PROMPT >> Please write out, exactly, every line of the listing from its first line through the one that includes "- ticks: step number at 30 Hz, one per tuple".

INFORMATION PROVIDED >>

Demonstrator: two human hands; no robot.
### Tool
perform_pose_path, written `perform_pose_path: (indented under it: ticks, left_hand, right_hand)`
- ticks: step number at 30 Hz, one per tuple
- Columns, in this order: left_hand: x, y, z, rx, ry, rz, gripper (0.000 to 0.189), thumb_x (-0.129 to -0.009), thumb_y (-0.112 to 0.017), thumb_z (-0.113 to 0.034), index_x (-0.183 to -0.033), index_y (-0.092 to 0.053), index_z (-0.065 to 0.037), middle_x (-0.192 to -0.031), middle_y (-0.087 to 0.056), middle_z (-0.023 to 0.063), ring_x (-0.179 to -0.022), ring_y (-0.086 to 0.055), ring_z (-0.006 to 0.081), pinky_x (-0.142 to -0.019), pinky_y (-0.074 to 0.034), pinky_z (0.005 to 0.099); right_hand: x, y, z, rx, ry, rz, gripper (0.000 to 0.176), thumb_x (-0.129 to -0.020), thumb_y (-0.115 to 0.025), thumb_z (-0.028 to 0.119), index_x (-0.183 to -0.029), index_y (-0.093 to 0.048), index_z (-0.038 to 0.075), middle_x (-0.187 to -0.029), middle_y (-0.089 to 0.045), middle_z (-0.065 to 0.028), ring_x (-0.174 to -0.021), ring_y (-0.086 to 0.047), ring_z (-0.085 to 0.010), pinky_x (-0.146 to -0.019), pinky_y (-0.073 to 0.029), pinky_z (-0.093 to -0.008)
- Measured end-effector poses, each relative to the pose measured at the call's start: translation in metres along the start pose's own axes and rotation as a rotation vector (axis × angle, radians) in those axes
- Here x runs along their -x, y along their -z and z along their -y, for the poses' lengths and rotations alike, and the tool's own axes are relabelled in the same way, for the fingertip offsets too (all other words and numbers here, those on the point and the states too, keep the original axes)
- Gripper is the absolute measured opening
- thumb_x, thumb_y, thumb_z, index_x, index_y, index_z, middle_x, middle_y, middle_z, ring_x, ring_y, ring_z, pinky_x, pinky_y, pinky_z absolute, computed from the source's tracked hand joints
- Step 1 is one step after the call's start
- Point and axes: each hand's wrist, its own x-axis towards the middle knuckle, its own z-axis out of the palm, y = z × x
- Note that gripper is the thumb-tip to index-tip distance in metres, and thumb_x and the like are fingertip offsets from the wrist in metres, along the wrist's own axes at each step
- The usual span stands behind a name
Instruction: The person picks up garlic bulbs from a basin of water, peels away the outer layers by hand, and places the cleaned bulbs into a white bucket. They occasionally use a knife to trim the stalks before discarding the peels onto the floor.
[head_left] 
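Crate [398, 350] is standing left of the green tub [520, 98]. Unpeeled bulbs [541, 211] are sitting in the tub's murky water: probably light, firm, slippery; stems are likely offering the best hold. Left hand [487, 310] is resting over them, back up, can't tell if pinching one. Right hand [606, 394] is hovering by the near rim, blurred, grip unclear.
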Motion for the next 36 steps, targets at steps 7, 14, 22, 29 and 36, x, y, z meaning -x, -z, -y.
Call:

WRITTEN SOLUTION >>
Demonstrator: two human hands; no robot.
### Tool
perform_pose_path, written `perform_pose_path: (indented under it: ticks, left_hand, right_hand)`
- ticks: step number at 30 Hz, one per tuple

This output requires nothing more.